Deception technology is a new and exciting frontier for cyber resilience against bad actors and cyber threats.
Deception technology is a new technology in cybersecurity against bad actors and cyber threats. This agent-less technology is designed to prevent malware attacks and actual human hackers from entering the network, with early detection, continuous interaction with the bad actor while sending reports in real-time.

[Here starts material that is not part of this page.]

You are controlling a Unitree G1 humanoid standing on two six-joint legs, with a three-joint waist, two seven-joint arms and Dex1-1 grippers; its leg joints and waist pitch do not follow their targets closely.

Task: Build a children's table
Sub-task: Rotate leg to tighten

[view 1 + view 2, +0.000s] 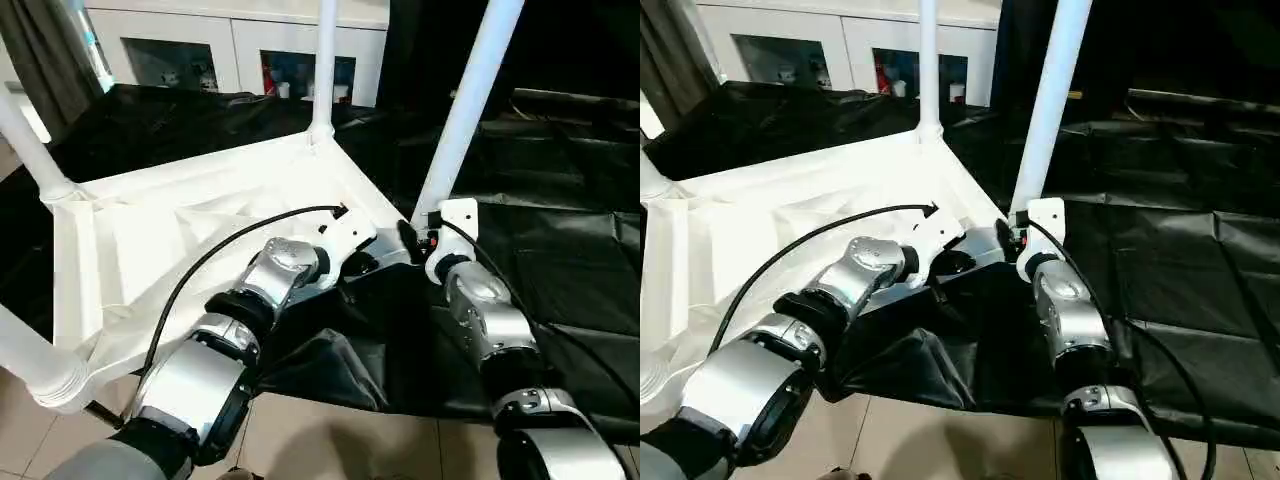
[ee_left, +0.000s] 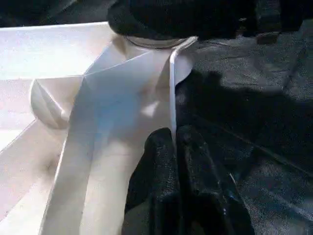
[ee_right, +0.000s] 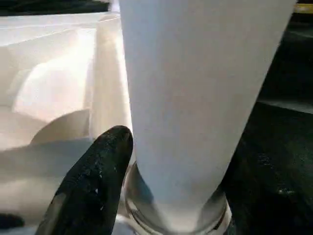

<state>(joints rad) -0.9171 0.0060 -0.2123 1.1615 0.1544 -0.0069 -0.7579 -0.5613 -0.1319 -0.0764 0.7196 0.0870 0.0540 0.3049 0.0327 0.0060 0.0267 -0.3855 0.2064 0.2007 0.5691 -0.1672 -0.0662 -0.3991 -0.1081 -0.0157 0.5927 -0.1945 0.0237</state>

Imagine a bad actor trying to hack into a secure network of a large financial institution (not quite fictional, because these incidents happen all the time). They’ve used some password hacking or employed a brute force tool to break into the network. They plant user agents to connect to the host machine, and lie in wait, to connect to one or more host users, preferably one with elevated access permissions and rights. If they are successful in connecting to the host agents within the network, they can easily carry out the planned attack. Except for one small problem: the network has synthetic agents, via which deceptive data about the network’s resources emulate devices and users, and have deployed highly interactive decoy tools, which leads the hackers to think they’re interacting with actual users within the network. The hackers have thankfully not connected with any real users all along though, and their activity in the entire process have been alerted to the network administrators, along with their data. The algorithm that powers the software is focused on exploiting the weakness of hackers and instead of strengthening the security firewalls and end point defense, it instead focuses on identifying the initiator of these attacks. Although the concept of honeypots to lure hackers into identifying themselves is not entirely new, deception technology focuses on providing the much-needed credentials by hackers. This is, however, built on a synthetic network to stop them within the first few attempted attacks before they can cause any actual damage or successfully steal valuable data from the organization.
False information and artificial user agents are flooded into the networks and are visible only to the attackers and not any genuine users within the network. This has the added benefits of not affecting any of the day-to-day operations within the organization. Network administrators also have the advantage of shutting down the entire attack as an option or observe the hackers accruing real time breaches as part of their forensic programs. This out-of-the-box technology has the capability, unlike its predecessors, of preventing high profile hacks. The process of deception technology even provides options to the hackers to choose between ‘good data’ and ‘bad data’, and if hackers choose the ‘good data’, they proceed to the next steps towards accessing the organization’s database. However, they are eventually stopped and reported with synthetic user agents reporting their activities, every step of the way.
Deception technology, such as those being offered by Illusive Networks, an Israel based company, has been very well received by financial institutions, banks, insurance, and healthcare companies, which rely heavily on keeping their customer and transactional data safe. This technology holds promise for the future of cybersecurity, wherein it is poised to expose bad actors and actual hackers trying to breach networks actively, and not just with passive tools like malware and phishing tools. This new and exciting technology brings about a new dimension in companies’ cybersecurity arsenals to protect data and expose actual threats and malicious actors.